L'obiettivo entro il 2020 è quello di coprire il 100% della popolazione italiana con una rete ad almeno 30 megabit per secondo, e coprire l'85% con una rete ad almeno 100 Mbps. Un obiettivo piuttosto ambizioso, visto che al momento in Italia solo il 4% ha una connessione a 100 Mbps e solo il 42% a 30.

Anche in questo campo ci sono differenze tra regione e regione. In Piemonte ad esempio sono stati messi a disposizione 1 milione e 800mila euro per i servizi per l'agricoltura digitale attraverso il Siap, Sistema informativo agricolo piemontese. Anche la Sicilia si sta muovendo da tempo per migliorare le infrastrutture digitali con investimenti significativi e grazie anche al Piano di sviluppo rurale è riuscita a mettere in campo 161 milioni di euro.
 

Digital farming: un business da non farsi scappare

E dire che internet in campagna è un vero affare. Stando a una ricerca dell'Osservatorio Smart Agrifood (di cui Image Line è partner), le tecnologie agricole di ultima generazione (la cosiddetta agricoltura 4.0) hanno generato un giro d'affari pari a circa 400 milioni di euro.

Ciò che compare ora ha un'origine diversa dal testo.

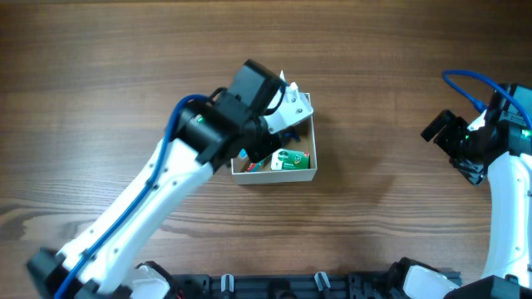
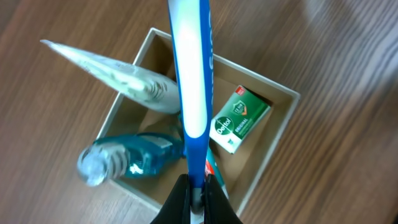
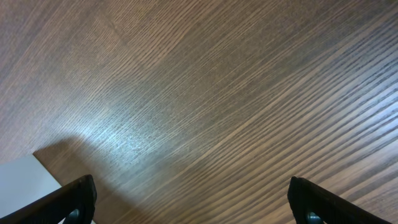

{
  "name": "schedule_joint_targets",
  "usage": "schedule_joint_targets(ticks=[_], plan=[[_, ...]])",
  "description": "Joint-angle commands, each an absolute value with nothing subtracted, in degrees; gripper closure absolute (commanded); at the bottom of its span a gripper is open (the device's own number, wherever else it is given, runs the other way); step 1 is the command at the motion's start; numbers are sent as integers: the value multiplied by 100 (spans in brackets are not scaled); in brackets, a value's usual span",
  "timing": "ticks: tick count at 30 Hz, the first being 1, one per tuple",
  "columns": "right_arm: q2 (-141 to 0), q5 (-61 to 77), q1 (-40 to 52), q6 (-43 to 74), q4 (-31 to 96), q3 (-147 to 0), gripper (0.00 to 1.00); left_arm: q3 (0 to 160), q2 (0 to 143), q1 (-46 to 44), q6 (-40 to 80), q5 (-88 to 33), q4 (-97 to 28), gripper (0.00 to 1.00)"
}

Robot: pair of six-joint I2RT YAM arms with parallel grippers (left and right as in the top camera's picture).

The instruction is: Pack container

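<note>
While the right gripper (image 3: pixel 193 204) idles wide open aside, the left gripper (image 2: pixel 196 190) pinches a toothbrush (image 2: pixel 189 74) over the container (image 2: pixel 283 121) for packing.

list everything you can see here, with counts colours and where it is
table: one, brown wood, under everything
container: one, white outside, tan inside, table centre
green box: one, green and white, lying in container
tube: one, silvery white, leaning in container, end past rim
bottle: one, teal, in container
small pack: one, red and white, in container, mostly hidden
long handle: one, blue and white, held over container
left tool: one, black, shut on long handle
right tool: one, black, open, over table at right
</note>
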State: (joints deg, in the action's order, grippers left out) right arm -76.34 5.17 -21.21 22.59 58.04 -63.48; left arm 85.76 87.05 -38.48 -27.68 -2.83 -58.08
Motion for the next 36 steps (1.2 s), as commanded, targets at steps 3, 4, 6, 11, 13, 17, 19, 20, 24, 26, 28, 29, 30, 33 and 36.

Le soluzioni disponibili per aumentare la qualità, la tracciabilità dei prodotti, la sostenibilità delle coltivazioni e le condizioni di lavoro sono già oltre trecento e sono offerte da oltre cinquecento startup a livello mondiale (che hanno raccolto investimenti per quasi 3 miliardi di dollari). Quasi la metà offrono soluzioni avanzate come Internet of Things (IoT), robotica e droni; il 22% soluzioni di data analysis, il 16% di attrezzature per il campo.

Queste soluzioni sono adottate solo dal 55% delle aziende agricole italiane, sebbene quasi tutte sono consapevoli delle opportunità offerte dall'agricoltura 4.0. Tra i motivi di un'adesione così bassa, c'è proprio il digital divide, che preclude internet a molte realtà rurali italiane.

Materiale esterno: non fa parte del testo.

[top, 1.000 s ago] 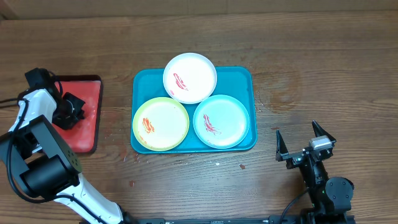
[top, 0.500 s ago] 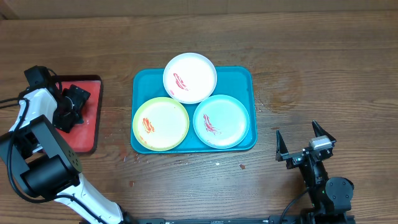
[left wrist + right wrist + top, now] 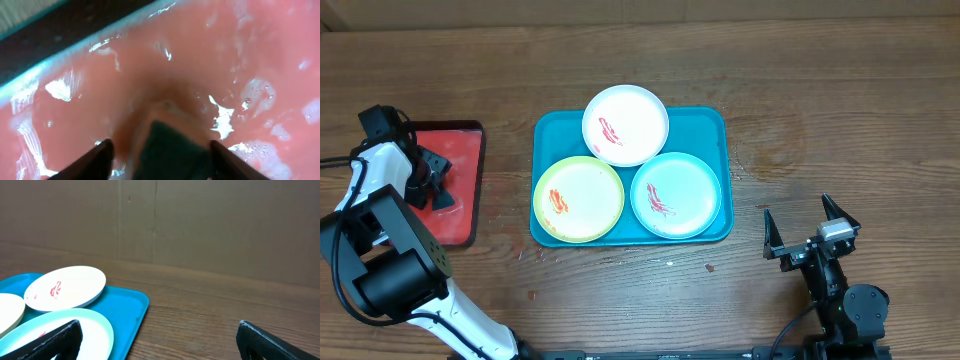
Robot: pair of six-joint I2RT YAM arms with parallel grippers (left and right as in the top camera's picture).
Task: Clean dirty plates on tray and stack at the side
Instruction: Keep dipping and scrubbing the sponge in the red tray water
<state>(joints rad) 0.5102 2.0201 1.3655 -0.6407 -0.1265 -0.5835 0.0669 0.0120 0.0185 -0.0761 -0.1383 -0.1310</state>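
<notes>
Red tray with dark rim at far left, wet and glossy; left gripper low over it, fingers parted, dark pad between them with a gap on one side. Mid-table, teal tray carrying white plate, yellow-green plate and light blue plate, all smeared red. Far right, right gripper spread wide above the wooden table, well apart from the teal tray.

Overhead light was even and bright, shadows faint beside the tray; left wrist view was blurred, white glare flecking the red tray.
</notes>
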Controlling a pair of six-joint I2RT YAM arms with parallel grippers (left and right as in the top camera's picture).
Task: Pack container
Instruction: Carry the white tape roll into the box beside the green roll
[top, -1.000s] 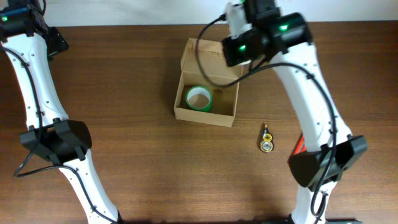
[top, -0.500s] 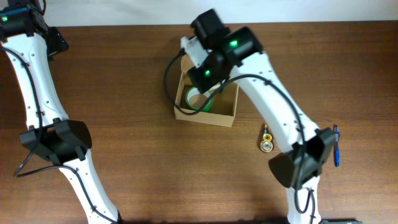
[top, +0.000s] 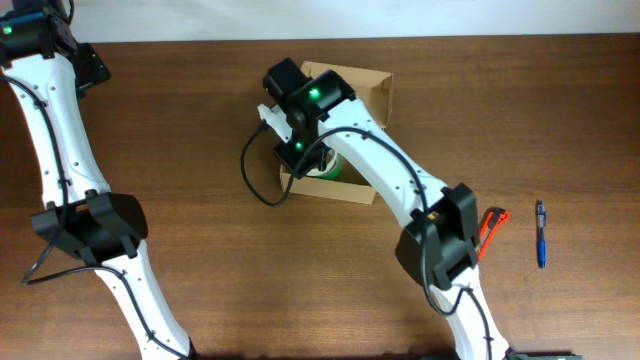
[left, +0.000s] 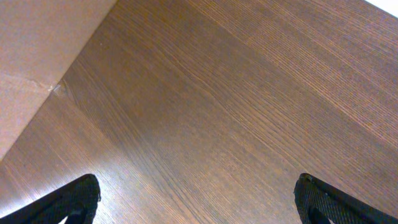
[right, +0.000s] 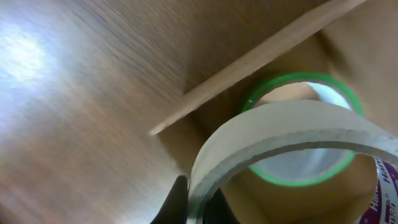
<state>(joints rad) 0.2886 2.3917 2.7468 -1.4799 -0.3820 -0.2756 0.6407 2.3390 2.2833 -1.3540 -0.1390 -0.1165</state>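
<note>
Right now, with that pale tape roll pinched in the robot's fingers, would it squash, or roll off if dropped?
Probably stiff: the pale tape roll shows no dent in the right gripper. Likely light, being a thin hollow ring. Dropped on edge it might roll, though the box walls and green roll below should stop it.

Overhead, the counter (top: 200, 200) is brightly and evenly lit from above and sharp, with only faint soft shadows. In the right wrist view a white glare patch lies far left on the wood. The pale tape roll (right: 292, 134), close to the lens, is blurred, and the container (right: 261, 59) is deeply shadowed inside. The left wrist view carries a mild sheen near left.
</note>
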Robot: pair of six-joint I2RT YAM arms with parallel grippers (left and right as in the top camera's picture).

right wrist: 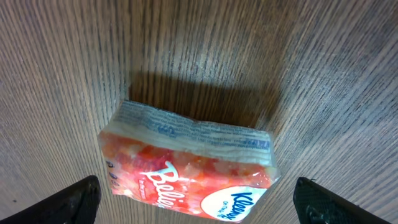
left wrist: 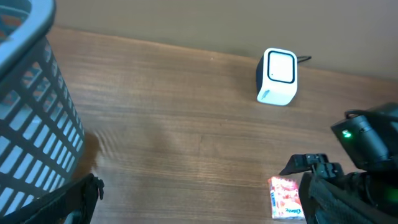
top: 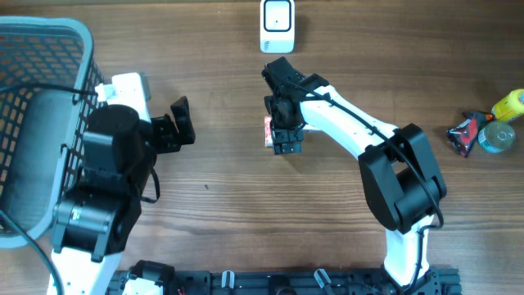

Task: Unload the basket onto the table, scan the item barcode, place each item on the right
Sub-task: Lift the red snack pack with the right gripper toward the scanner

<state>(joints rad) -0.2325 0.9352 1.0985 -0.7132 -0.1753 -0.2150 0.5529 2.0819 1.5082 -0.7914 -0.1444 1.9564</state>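
The tissue pack (right wrist: 186,171) lies flat near the middle of the table (top: 221,188). The right gripper (top: 286,146) hangs over it, jaws spread wide on both sides, not grasping. The left gripper (top: 183,123), near the left edge, is also released and holds nothing.

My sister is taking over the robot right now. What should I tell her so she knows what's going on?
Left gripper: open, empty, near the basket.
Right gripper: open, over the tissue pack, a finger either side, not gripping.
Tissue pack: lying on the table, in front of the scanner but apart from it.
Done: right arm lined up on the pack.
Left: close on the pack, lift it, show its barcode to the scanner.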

Al momento, un agricoltore che vive in un paese isolato e non raggiunto dalla fibra ottica, può accontentarsi dell'Adsl a pochi megabit per secondo (giusto per capirci, per guardare Netflix ne servono almeno 10). Oppure può provare la connessione satellitare di aziende come OpenSky che offrono connessioni a 50 Mbps a 70 euro al mese (40 per internet a 30 Mbps). Utilizzare Linkem, specializzata nella banda larga in modalità wireless (quattro mesi di navigazione a 99 euro, incluso il modem da interno) o Eolo, che offre internet veloce a banda larga con la connessione wireless via radio (da 26,99 euro al mese fino a 30 mega).

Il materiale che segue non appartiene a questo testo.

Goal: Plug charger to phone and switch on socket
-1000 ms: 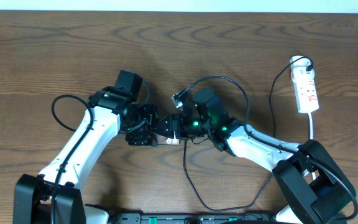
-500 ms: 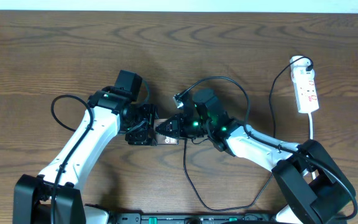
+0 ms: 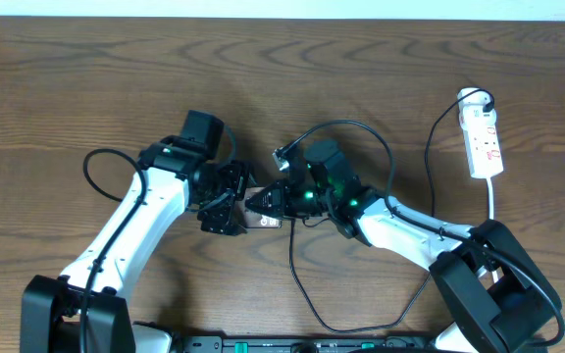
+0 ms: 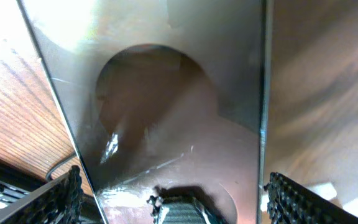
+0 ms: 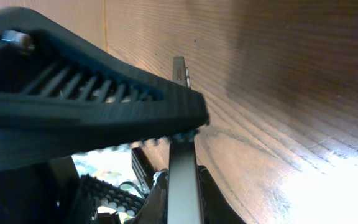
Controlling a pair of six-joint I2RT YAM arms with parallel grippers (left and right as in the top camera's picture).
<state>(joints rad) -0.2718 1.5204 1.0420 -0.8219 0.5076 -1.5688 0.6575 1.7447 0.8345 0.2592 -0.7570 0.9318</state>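
Two sets of fingers faced each other over the desk. We saw the left fingers spread wide and straddling the phone, pads seemingly just clear of its edges. Its long axis ran left-right toward the right fingers, which looked pinched narrow on its other end. Just behind that wrist the charger ended in its tip, free and nearer our right arm. Far right, well apart, lay the socket.

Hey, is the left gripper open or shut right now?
Open: in the left wrist view the left gripper has its fingers wide apart, one on either side of the phone, not visibly pressing it.
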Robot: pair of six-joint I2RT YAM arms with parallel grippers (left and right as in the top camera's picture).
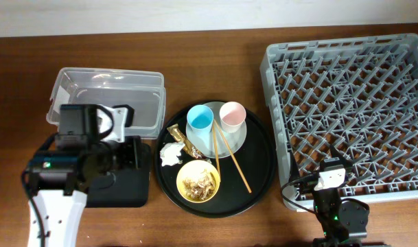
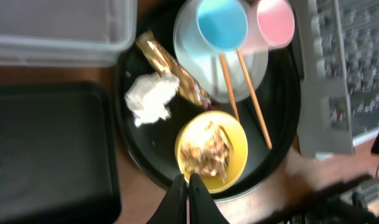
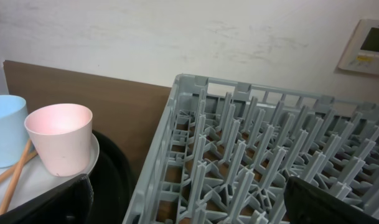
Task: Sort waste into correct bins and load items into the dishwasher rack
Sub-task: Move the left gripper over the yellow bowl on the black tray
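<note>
at the desk's (image 1: 195, 41) left side, the left tool (image 2: 188, 182) is seen clenched, fingers (image 2: 175, 198) pressed together on nothing; the right tool (image 3: 186, 186) is spread wide by the dishwasher rack (image 3: 239, 155), nothing grasped.

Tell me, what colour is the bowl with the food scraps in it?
The bowl is yellow, shown best in the left wrist view.

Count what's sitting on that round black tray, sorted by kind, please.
Cups: 2, blue cup and pink cup
Plate: 1
Yellow bowl, holding food scraps: 1
Chopsticks: 2
Napkin: 1
Wrapper: 1
Total: 8
</note>
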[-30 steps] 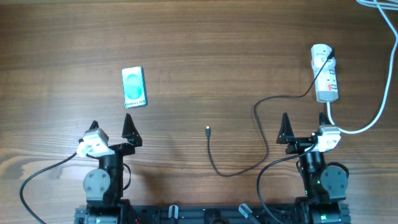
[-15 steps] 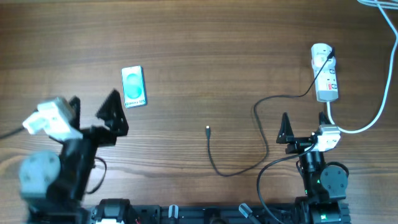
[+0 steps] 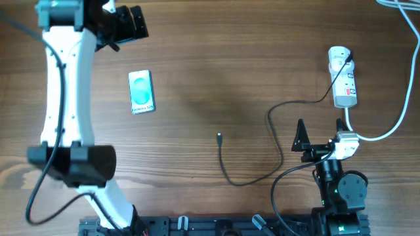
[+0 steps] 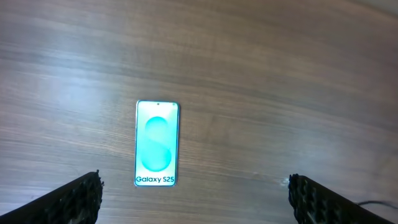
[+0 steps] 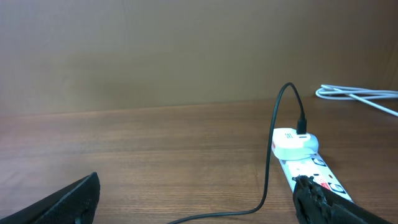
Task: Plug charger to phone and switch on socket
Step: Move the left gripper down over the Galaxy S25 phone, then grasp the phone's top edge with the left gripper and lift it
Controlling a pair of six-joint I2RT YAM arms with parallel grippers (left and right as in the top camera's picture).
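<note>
1. The wood table (image 3: 216,46) holds everything.
2. The left gripper (image 4: 194,183) hangs high at 11 o'clock on the table. Its fingers are wide apart and hold nothing. It looks down at the phone.
3. The right gripper (image 5: 198,183) waits low at 5 o'clock. Its fingers are wide apart too, and empty.
4. The socket (image 3: 343,78) lies at 2 o'clock. Its red and dark marks are too small to read.
5. The phone (image 3: 142,92) lies flat at 10 o'clock. White words on it say "Galaxy S25". It is loose, so I think a push from the plug could slide it away.
6. The charger (image 3: 279,154) runs from the socket in big loops. A loop lies close to the right gripper and could catch on it.
7. Its plug tip (image 3: 219,137) lies near the middle, well apart from the phone. It is tiny, so it could slip out of the fingers.
</note>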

O infine, nel caso viva in una area coperta, l'agricoltore può affidarsi al caro 'vecchio' 4G e sfruttare tutti i giga offerti dalle varie compagnie telefoniche: i 30 di Vodafone (per 30 euro al mese), i 40 di Tim (stesso prezzo) o i 30 di Wind (20 euro). La strada per far arrivare internet in tutte le zone del paese con una potenza efficace e costante è ancora lunga, ma il percorso intrapreso sembra essere quello giusto.